Pictures stay out of this copy, which runs from the first line of the material through the line containing "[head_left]".

DATA below:

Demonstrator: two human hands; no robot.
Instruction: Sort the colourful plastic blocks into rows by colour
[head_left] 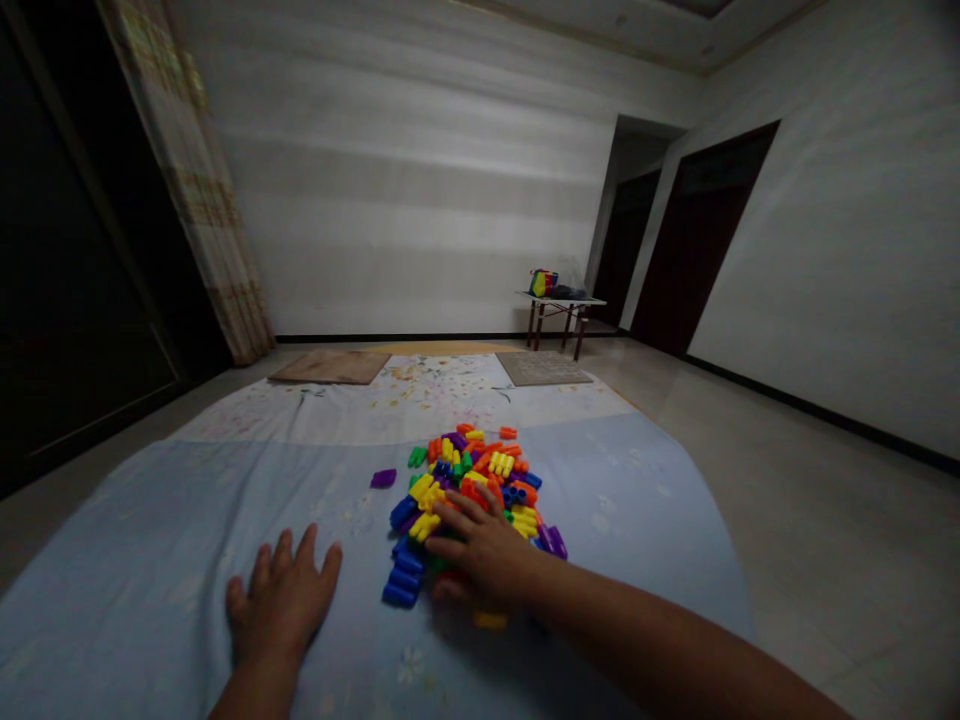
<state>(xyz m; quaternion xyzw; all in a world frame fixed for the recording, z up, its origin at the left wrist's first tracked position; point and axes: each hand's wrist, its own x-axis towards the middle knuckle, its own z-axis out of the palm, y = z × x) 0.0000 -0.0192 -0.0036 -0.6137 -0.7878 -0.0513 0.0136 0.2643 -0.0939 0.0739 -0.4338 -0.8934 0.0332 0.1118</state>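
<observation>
Pile of coloured plastic pieces [501, 463], red, orange, yellow, green, blue and purple, lies heaped on the pale blue cloth [637, 510] in front of you, right of your left hand [279, 600]. Your right hand [491, 553] reaches over its near side, palm down, fingers somewhat apart on the upper pieces; the thumb is in shadow, and I cannot tell whether it presses or pinches anything. Your left hand lies palm down on the cloth, fingers spread, well apart from the pile and holding nothing visible. At the margins: a purple piece [383, 479] sits by itself off the left side, blue pieces [402, 585] form the near left corner, and a yellow piece [490, 621] lies near your right wrist. Risks, as judged: the heap is loose, so a push from the right palm could slide upper pieces outward; the yellow piece, low and shaded, could be swept by your forearm; the cloth shows folds near your left hand, and a drag there could shift the heap. Further out: a brown board [334, 367] and a grey board [543, 369] at the far edge, then a small table [596, 301] bearing a multicoloured item [543, 283] near the wall [420, 230].
</observation>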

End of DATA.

** WRITTEN ANSWER **
Demonstrator: two human hands; no robot.
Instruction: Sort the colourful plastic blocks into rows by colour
[head_left] 

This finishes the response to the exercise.